Dickens, Charles – A Child’s History of England

On Christmas Day, William was crowned in Westminster Abbey, under the title of WILLIAM THE FIRST; but he is best known as WILLIAM THE CONQUEROR. It was a strange coronation. One of the bishops who performed the ceremony asked the Normans, in French, if they would have Duke William for their king? They answered Yes. Another of the bishops put the same question to the Saxons, in English. They too answered Yes, with a loud shout. The noise being heard by a guard of Norman horse-soldiers outside, was mistaken for resistance on the part of the English. The guard instantly set fire to the neighbouring houses, and a tumult ensued; in the midst of which the King, being left alone in the Abbey, with a few priests (and they all being in a terrible fright together), was hurriedly crowned. When the crown was placed upon his head, he swore to govern the English as well as the best of their own monarchs. I dare say you think, as I do, that if we except the Great Alfred, he might pretty easily have done that.

Numbers of the English nobles had been killed in the last disastrous battle. Their estates, and the estates of all the nobles who had fought against him there, King William seized upon, and gave to his own Norman knights and nobles. Many great English families of the present time acquired their English lands in this way, and are very proud of it.

But what is got by force must be maintained by force. These nobles were obliged to build castles all over England, to defend their new property; and, do what he would, the King could neither soothe nor quell the nation as he wished.
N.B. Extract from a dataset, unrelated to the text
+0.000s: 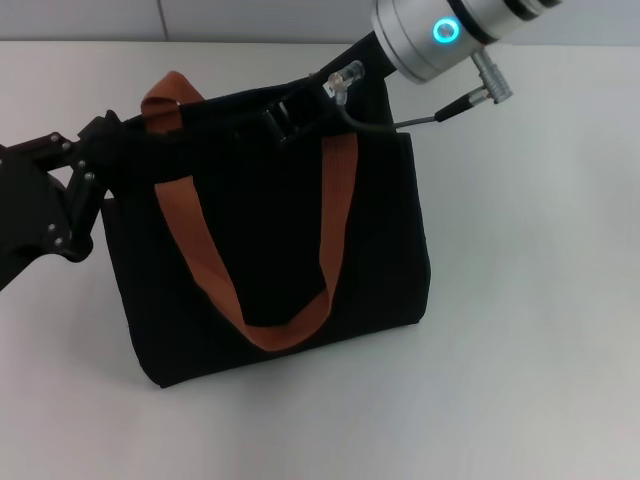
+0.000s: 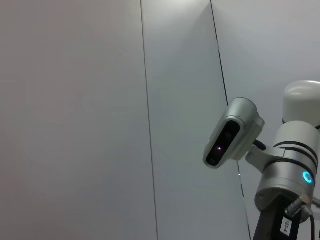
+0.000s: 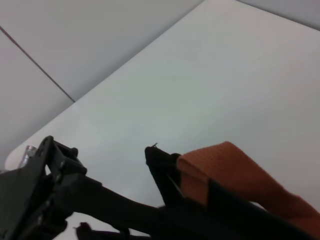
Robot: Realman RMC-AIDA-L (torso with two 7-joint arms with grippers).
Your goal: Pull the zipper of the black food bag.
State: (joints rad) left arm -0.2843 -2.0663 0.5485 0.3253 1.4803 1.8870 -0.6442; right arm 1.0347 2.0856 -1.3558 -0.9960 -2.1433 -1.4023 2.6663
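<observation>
The black food bag (image 1: 260, 260) stands upright in the middle of the white table, one orange-brown handle (image 1: 200, 250) hanging down its front. My left gripper (image 1: 115, 135) is at the bag's upper left corner, shut on the fabric there. From the upper right, my right gripper (image 1: 290, 118) reaches down onto the middle of the bag's top edge, black against black. The zipper is hidden among the dark fabric and gripper parts. In the right wrist view the other orange-brown handle (image 3: 235, 165) and the bag's edge (image 3: 240, 215) show, with the left gripper (image 3: 50, 185) beyond.
The white table (image 1: 520, 350) spreads all round the bag, and a grey panelled wall stands behind it. A cable (image 1: 400, 122) loops from the right wrist over the bag's top right corner. The left wrist view shows only the wall and the right arm's wrist (image 2: 290, 170).
</observation>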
He gradually introduced the Norman language and the Norman customs; yet, for a long time the great body of the English remained sullen and revengeful. On his going over to Normandy, to visit his subjects there, the oppressions of his half-brother ODO, whom he left in charge of his English kingdom, drove the people mad. The men of Kent even invited over, to take possession of Dover, their old enemy Count Eustace of Boulogne, who had led the fray when the Dover man was slain at his own fireside. The men of Hereford, aided by the Welsh, and commanded by a chief named EDRIC THE WILD, drove the Normans out of their country. Some of those who had been dispossessed of their lands, banded together in the North of England; some, in Scotland; some, in the thick woods and marshes; and whensoever they could fall upon the Normans, or upon the English who had submitted to the Normans, they fought, despoiled, and murdered, like the desperate outlaws that they were. Conspiracies were set on foot for a general massacre of the Normans, like the old massacre of the Danes. In short, the English were in a murderous mood all through the kingdom.

King William, fearing he might lose his conquest, came back, and tried to pacify the London people by soft words. He then set forth to repress the country people by stern deeds. Among the towns which he besieged, and where he killed and maimed the inhabitants without any distinction, sparing none, young or old, armed or unarmed, were Oxford, Warwick, Leicester, Nottingham, Derby, Lincoln, York. In all these places, and in many others, fire and sword worked their utmost horrors, and made the land dreadful to behold. The streams and rivers were discoloured with blood; the sky was blackened with smoke; the fields were wastes of ashes; the waysides were heaped up with dead. Such are the fatal results of conquest and ambition! Although William was a harsh and angry man, I do not suppose that he deliberately meant to work this shocking ruin, when he invaded England. But what he had got by the strong hand, he could only keep by the strong hand, and in so doing he made England a great grave.

Two sons of Harold, by name EDMUND and GODWIN, came over from Ireland, with some ships, against the Normans, but were defeated. This was scarcely done, when the outlaws in the woods so harassed York, that the Governor sent to the King for help. The King despatched a general and a large force to occupy the town of Durham. The Bishop of that place met the general outside the town, and warned him not to enter, as he would be in danger there. The general cared nothing for the warning, and went in with all his men. That night, on every hill within sight of Durham, signal fires were seen to blaze. When the morning dawned, the English, who had assembled in great strength, forced the gates, rushed into the town, and slew the Normans every one. The English afterwards besought the Danes to come and help them. The Danes came, with two hundred and forty ships. The outlawed nobles joined them; they captured York, and drove the Normans out of that city. Then, William bribed the Danes to go away; and took such vengeance on the English, that all the former fire and sword, smoke and ashes, death and ruin, were nothing compared with it. In melancholy songs, and doleful stories, it was still sung and told by cottage fires on winter evenings, a hundred years afterwards, how, in those dreadful days of the Normans, there was not, from the River Humber to the River Tyne, one inhabited village left, nor one cultivated field – how there was nothing but a dismal ruin, where the human creatures and the beasts lay dead together.